Vulcan Materials Co.’s Havre de Grace Quarry in Havre de Grace received an Excellence in Community Relations Gold Award from the National Stone, Sand and Gravel Association for its efforts with work with its Adopt-a-School program, partnering programs with the Boys and Girls Clubs of Harford County, working with the city of Havre de Grace on several ventures, hosting a Community Outreach Day, and offering plant tours. “Since the arrival of Vulcan to our community, they have become a great partner to Havre de Grace,” said Mayor Wayne H. Dougherty. “Vulcan is a partner who has made a very positive impact for the citizens and very supportive of our youth, schools, volunteer groups, and local government.
Westminster Business Park owners are seeking a sand and gravel mining permit to extend local streets and allow potential clients easier access to industrial lots inside the park, Selectman Laila Michaud told the Sentinel & Enterprise. Bob Hakala, co-owner of the business park, said the new roadway will allow easier access to 12 lots inside the heavily wooded business park. The permit will allow the developers to remove aggregates from certain sections of the business park to allow for construction of the street. A local environmental advocate said that the owners are just looking for a way to excavate more sand and gravel, not for potential businesses.

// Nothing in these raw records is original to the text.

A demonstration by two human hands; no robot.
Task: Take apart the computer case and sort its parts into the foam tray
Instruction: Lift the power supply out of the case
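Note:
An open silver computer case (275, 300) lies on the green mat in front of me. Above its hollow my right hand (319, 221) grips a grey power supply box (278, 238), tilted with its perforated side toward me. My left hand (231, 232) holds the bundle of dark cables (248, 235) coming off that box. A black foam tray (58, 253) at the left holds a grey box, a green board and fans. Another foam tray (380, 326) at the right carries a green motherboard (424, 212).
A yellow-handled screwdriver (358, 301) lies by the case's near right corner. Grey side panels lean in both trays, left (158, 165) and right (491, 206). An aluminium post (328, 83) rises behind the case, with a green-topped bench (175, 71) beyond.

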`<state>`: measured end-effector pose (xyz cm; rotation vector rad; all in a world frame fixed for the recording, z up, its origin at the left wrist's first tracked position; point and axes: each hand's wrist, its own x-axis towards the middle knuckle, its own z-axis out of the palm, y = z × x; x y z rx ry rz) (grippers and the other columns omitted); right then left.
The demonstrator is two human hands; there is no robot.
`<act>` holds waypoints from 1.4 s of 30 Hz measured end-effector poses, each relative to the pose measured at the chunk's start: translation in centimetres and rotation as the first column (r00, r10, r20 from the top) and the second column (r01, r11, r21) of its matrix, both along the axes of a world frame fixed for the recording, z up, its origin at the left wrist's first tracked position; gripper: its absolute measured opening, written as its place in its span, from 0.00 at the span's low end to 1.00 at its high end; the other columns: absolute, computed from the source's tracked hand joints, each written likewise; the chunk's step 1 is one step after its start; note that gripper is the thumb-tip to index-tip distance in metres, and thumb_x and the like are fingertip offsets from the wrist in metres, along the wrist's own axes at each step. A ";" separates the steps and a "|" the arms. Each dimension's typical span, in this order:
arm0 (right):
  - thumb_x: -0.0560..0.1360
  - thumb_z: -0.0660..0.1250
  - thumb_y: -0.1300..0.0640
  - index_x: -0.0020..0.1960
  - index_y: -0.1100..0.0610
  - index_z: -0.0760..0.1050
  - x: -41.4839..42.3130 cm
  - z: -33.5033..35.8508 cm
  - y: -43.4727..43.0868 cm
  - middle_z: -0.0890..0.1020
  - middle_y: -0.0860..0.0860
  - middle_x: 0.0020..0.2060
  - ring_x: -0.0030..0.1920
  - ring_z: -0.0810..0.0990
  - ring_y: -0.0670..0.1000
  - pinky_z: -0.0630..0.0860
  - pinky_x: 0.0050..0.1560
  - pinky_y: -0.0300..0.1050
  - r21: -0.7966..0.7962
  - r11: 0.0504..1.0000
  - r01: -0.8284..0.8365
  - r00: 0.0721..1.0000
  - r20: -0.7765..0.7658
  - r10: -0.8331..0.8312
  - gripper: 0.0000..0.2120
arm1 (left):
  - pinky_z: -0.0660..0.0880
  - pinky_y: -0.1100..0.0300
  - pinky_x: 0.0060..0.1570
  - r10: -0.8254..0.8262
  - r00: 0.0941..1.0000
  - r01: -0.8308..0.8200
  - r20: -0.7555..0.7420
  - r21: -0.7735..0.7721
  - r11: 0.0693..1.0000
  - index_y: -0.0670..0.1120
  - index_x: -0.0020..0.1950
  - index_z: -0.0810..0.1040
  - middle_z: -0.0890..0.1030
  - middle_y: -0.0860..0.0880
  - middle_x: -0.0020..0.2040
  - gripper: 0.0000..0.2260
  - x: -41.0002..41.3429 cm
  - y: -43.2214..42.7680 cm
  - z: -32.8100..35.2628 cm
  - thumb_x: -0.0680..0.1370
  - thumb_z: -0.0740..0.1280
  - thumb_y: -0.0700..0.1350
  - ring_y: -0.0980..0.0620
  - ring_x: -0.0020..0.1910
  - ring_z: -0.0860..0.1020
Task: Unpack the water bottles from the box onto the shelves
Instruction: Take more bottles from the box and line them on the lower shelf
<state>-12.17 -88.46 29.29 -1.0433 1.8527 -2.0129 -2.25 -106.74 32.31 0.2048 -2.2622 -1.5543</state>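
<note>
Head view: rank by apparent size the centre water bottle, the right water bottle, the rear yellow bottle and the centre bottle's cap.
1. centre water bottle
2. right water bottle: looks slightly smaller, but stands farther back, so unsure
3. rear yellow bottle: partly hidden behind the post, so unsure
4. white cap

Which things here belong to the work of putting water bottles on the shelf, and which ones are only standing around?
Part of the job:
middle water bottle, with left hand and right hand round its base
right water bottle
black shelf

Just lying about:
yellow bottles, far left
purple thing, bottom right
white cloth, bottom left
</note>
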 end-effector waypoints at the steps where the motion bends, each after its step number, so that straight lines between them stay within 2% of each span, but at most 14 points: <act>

Schellinger Construction Co. is seeking to extend the hours of operation of its crushing and mining operation off Interstate 15 near Hardy Creek. The Great Falls Tribune reports the hours in the original permit were 7 a.m. to 7 p.m. The company is asking the state to approve an amendment to the permit that would expand the hours from 6 a.m. to midnight, Monday through Saturday. A representative for the state Department of Environmental Quality’s Industrial & Energy Minerals Division said the amendments have not been approved, but that the state would require the company to shield its lighting fixtures to minimize the impact of artificial lighting. An expansion of hours would not apply to materials haulage, which would be restricted to 7 a.m. to 7 p.m.